Bernard Ugueux

 

 

Un texte de Bernard Ugeux
dans Traverser nos fragilités, Ivry-sur-Seine, L’Atelier, 2012, p. 135-136.

 

 

 

Accompagner la fragilité de l’autre

 

Ce texte fait surtout allusion à des situations de maladies, mais il peut fort bien être lu pour des situations de grande précarité.

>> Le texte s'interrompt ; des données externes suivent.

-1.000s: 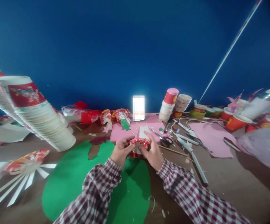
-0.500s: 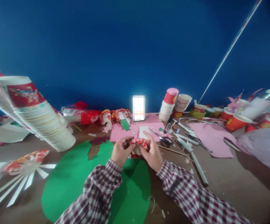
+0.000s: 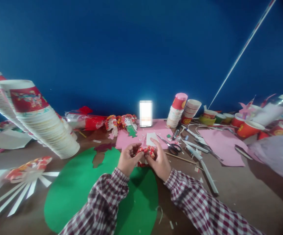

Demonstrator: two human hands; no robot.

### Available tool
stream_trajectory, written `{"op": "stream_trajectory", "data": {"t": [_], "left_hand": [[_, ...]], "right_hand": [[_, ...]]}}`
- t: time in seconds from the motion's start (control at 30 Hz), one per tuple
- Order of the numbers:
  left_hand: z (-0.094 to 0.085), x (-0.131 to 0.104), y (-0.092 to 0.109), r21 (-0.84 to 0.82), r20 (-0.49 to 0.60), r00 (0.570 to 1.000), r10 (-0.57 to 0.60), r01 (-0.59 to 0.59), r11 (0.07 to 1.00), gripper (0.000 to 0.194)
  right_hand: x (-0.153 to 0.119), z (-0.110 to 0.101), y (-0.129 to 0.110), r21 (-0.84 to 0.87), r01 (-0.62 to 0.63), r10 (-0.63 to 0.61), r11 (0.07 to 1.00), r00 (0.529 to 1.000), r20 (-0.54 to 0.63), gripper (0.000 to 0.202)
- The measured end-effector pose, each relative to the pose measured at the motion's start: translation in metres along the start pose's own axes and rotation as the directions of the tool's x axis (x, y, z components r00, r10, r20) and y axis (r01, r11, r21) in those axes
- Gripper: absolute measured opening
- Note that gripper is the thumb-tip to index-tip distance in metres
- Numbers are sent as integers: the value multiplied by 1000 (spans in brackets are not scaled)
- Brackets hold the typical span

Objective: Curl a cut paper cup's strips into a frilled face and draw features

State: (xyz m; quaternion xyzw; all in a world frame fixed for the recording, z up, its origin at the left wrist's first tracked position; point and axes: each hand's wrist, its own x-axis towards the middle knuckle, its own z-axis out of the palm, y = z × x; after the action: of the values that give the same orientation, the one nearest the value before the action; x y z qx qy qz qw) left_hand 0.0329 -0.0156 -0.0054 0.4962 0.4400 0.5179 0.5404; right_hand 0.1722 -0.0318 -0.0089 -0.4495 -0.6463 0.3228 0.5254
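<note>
I have my left hand (image 3: pixel 127 160) and right hand (image 3: pixel 161 162) pinching the red-and-white piece (image 3: pixel 152 150) by its edges, since it looks light and easily crushed.

Blue wall (image 3: pixel 107 58) behind a brown table (image 3: pixel 231 189)

The wall spans the far side. 1 thin, pale line (image 3: pixel 253 35) slants up its right part. 1 white rectangle (image 3: pixel 145 113) glows low before it, at centre. Shadow (image 3: pixel 275 184) darkens the table's right side.
</note>
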Motion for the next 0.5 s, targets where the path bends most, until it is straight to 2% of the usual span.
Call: {"op": "stream_trajectory", "data": {"t": [0.1, 0.23, 0.33, 0.43, 0.5], "left_hand": [[0, 0, -1, 50, -6, 1000, 19, -19, 999, 41], [0, 0, 0, 13, -3, 1000, -4, 4, 1000, 41], [0, 0, 1, -122, 31, 995, -91, 94, 988, 46], [-1, 1, 1, -308, 114, 972, -204, 230, 923, 51], [-2, 1, 2, -370, 172, 953, -249, 297, 880, 51]], "right_hand": [[0, 0, -5, -8, 25, -25, 1000, 1000, 15, 60], [0, 0, -10, -11, 41, -41, 999, 999, 16, 62], [0, 0, -11, -19, 41, -40, 999, 998, 41, 64], [-1, 0, -11, -61, 64, -61, 996, 997, 49, 64], [-2, 0, -10, -88, 72, -67, 994, 996, 56, 64]]}}
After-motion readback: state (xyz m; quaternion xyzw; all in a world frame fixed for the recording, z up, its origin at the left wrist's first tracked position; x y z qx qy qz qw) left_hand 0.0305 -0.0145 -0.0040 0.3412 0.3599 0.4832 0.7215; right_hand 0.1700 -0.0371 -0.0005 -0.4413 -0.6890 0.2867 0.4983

L’expérience de la souffrance n’est pas la même expérience que celle de la misère (voir ce qu’en dit le père Joseph Wresinski), mais l’attitude de celui qui se fait proche du souffrant ou du très pauvre est très comparable.

 


Accueillir la fragilité, c’est oser la vulnérabilité. Il a été question de déplacement dans l’attitude du soignant ou de la personne en relation d’aide. Se déplacer signifie quitter un lieu connu pour se diriger vers un « ailleurs ». C’est donc prendre le risque de perdre certains de ses repères, d’être confronté à la nouveauté. Face à la souffrance et à la fragilité de l’autre, nous sommes sans cesse renvoyés à nos propres fragilités. Nous aussi, nous nous sommes construit une représentation de la bonne santé, des causes de la maladie et de ce qui favorise un « retour à la santé ». Certaines de ces représentations sont issues de notre milieu social, de notre culture, de notre religion ou de notre propre expérience de la souffrance. D’autres ont pu nous être inculquées durant notre formation.

 

Un exercice toujours bénéfique consiste à prendre conscience de nos propres représentations et de notre façon de les mettre en œuvre dans notre pratique. Dans tout accompagnement, nous nous appuyons sur un référentiel, c’est-à-dire un ensemble de représentations et d’attitudes censées nous aider à interpréter des signes (ou des symptômes), à approcher une personne souffrante de façon juste et à l’accompagner dans son expérience de fragilité. Ce référentiel nous sert de cadre pour entrer en relation avec la personne en demande et assurer la plus juste approche de celle-ci. Toutefois, ce cadre n’en est qu’une parmi d’autres, il n’est pas exhaustif et n’a pas la même pertinence dans toutes les situations. On le vérifie au cas par cas, et à plus forte raison quand il existe une importante différence socioculturelle ou religieuse entre les personnes en présence. Ce n’est pas sans raison que chaque religion a ses aumôniers et que ceux-ci sont rarement polyvalents.

 

Il est donc important de garder une attitude de profonde humilité face au mystère de la personne aidée et un regard distancé par rapport au référentiel dont nous nous servons. En tout accompagnateur débutant sommeille un sauveur, habité par la tentation de fournir une solution ou une réponse satisfaisante dans toutes les situations. Avec l’expérience, nous découvrons un certain nombre de réalités telles que :
c’est le patient qui a la meilleure perception de son propre état ;
la souffrance de l’autre nous sera toujours inaccessible ;
le silence accompagné d’un geste est parfois plus important que toute parole de consolation, etc.

 

Nous découvrons aussi l’importance de la justesse dans ce type de relation : arriver à être suffisamment concerné pour ressentir de l’empathie, et assez distancié pour ne pas se laisser envahir par une souffrance qui ne nous appartient pas. C’est aussi oser nous rendre vulnérable. Nous avons vu que la vulnérabilité n’était pas la fragilité et qu’elle nous demandait d’être assez « fort », d’avoir été suffisamment loin dans l’apprivoisement de nos propres fragilités pour nous exposer à la fragilité de l’autre sans nous laisser déstabiliser ou détruire par elle. Sans doute est-ce aussi une grâce à demander.